Dezembro 2, 2025 por Hadiyah Brendel. A Universidade de Serviços Uniformes (USU) Daniel K. A Escola de Pós-Graduação de Enfermagem (GSN) da Inouye revividou a sua rotação clínica em Samoa Americana, reabertura de um terreno de treinamento vital para futuros provedores de cuidados de saúde militares de prática avançada. Após uma suspensão causada pelo COVID- 19 pandemia, os alunos dos programas de Enfermeiro- Familiar (FNP) e Enfermeiro- Psiquiátrico em Saúde Mental (PMHNP) estão trabalhando novamente no território do Pacífico Sul.
O programa envia alunos para a ilha para rotações de quatro semanas. Enquanto o território é geograficamente definido pelo seu terreno vulcânico, tropical, o treinamento em si se centra nos desafios únicos encontrados nas clínicas comunitárias da ilha. Estas instalações são muitas vezes isoladas e limitadas por recursos, refletindo as restrições que os profissionais de saúde uniformes enfrentam em missões austeras, implementadas ou humanitárias. A rotação é projetada para colmar a diferença entre a teoria da sala de aula e as realidades do cuidado do paciente, preparando os oficiais para gerenciar diversas populações de pacientes em ambientes onde os recursos padrão podem não estar disponíveis facilmente.
O retorno deste ano marca o último capítulo de uma parceria que foi estabelecida em 2010. Enquanto a pandemia global interrompeu o programa em 2020 devido às restrições de viagem e aos requisitos de quarentena, a rotação tem sido há muito tempo uma experiência definitiva para os estudantes da USU. Em anos anteriores, participantes como então- Capitão do Exército. Chelsea Johnson descreveu a rotação como uma forma de "encontrar o meu propósito novamente", observando que os desafios de trabalhar nestas clínicas remotas lhe ensinaram como tratar os pacientes de forma eficaz sem as ferramentas tipicamente disponíveis em grandes instalações de tratamento militar.
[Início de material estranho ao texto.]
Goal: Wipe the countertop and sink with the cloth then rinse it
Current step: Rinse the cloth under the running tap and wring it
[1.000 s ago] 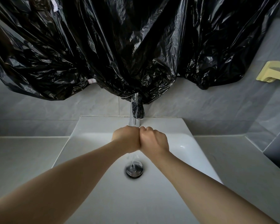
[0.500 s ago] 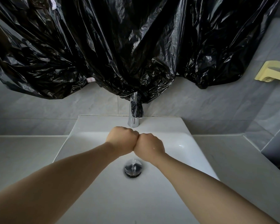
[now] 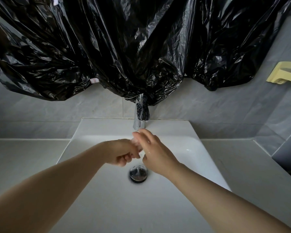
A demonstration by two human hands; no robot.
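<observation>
Over the white sink, my left hand is curled round a small pale wad of cloth, of which only a bit shows between the hands. My right hand lies beside it with fingers stretched out, its fingertips just below the chrome tap and against the cloth. A thin stream of water falls onto the drain below the hands. The grey countertop flanks the sink on both sides.
Crumpled black plastic sheeting hangs over the wall behind the tap, down to the tap's top. A yellow holder is fixed to the tiled wall at the right. A raised grey ledge borders the counter's right end.
Both fists were pressed together under the tap. Now my right hand has opened with its fingers straight, and my left hand has turned while keeping the cloth.
</observation>
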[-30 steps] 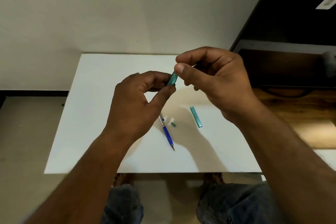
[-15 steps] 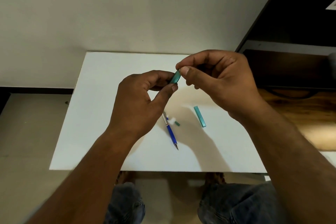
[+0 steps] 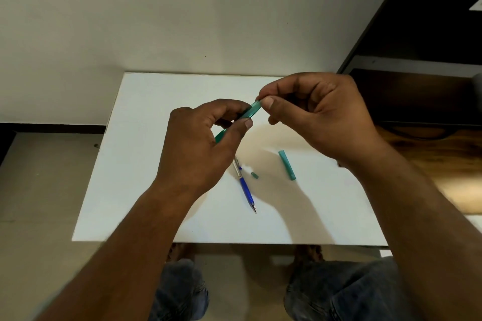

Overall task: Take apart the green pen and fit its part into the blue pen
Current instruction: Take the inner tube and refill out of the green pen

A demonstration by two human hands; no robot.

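Note:
My left hand (image 3: 200, 143) grips the green pen barrel (image 3: 251, 111) above the white board, its lower end showing under my palm. My right hand (image 3: 318, 114) pinches the barrel's upper end between thumb and forefinger. On the board below lies the blue pen (image 3: 246, 187), tip pointing toward me, its upper part hidden behind my left hand. A small green piece (image 3: 254, 175) lies just right of it. A green cap-like tube (image 3: 287, 165) lies further right.
The white board (image 3: 146, 164) rests over a beige floor against a pale wall. A dark wooden cabinet (image 3: 417, 96) and wooden surface stand at the right. My knees in jeans show beneath the board's near edge.
Both hands stay on the green barrel. More of the barrel now shows between the hands, and its lower end shows under my left palm. The parts on the board have not moved.

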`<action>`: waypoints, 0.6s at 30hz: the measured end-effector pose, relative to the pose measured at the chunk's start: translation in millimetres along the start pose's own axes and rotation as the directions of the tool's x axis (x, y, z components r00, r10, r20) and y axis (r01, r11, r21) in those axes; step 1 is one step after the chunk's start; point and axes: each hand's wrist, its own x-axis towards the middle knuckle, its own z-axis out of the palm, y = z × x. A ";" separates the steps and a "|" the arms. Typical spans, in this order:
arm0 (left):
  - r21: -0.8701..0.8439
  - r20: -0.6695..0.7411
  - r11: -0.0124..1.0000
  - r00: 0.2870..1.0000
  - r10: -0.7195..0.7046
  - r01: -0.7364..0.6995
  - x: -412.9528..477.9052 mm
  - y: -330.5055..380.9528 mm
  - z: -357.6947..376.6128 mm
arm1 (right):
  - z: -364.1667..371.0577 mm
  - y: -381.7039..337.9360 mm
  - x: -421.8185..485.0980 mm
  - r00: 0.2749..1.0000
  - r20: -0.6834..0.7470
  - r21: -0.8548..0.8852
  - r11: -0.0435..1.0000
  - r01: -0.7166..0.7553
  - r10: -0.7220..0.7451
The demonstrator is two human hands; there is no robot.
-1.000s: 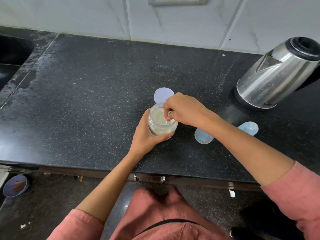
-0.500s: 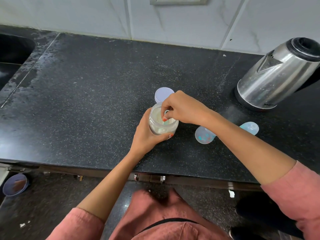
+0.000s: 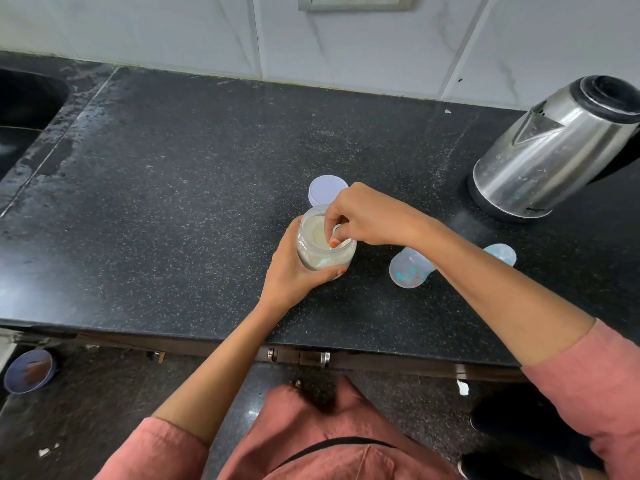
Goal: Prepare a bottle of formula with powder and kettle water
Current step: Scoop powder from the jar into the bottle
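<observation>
Formula powder jar sits open on the black counter, near the front edge, mid-frame; left hand wrapped around its side, gripping it; right hand over the mouth, fingertips pinched on a pale blue scoop dipped into the powder; lilac lid lies flat just behind the jar; baby bottle stands to the right of the jar, partly hidden by the right forearm; its clear cap lies further right; steel kettle at the back right, well apart from the jar.
</observation>
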 end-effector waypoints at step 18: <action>0.026 -0.002 1.000 1.000 0.006 -0.006 -0.2 0.1 -0.2 | 1.9 4.7 1.7 0.982 -0.094 0.260 0.957 -0.132 0.161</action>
Reviver esta oportunidade exigiu uma persistência significativa. Após um hiato de cinco anos, Dr. Jennifer Trautmann, diretora-adjunta do programa FNP, e Capitão da Marinha. Connie Braybrook, diretora do programa do PMHNP, reconectou com sucesso o Departamento de Saúde de Samoa Americana. Trautmann vê o treinamento como uma vantagem crítica, descrevendo- o como outro "bow for their quiver" que equipa os alunos para navegar na comunicação inter agências e realizar avaliações das necessidades da comunidade. "Quando você está em uma área de fontes mais baixas, como você fornece cuidados padrão e cuidados preventivos de saúde para as comunidades?" pergunta Trautmann.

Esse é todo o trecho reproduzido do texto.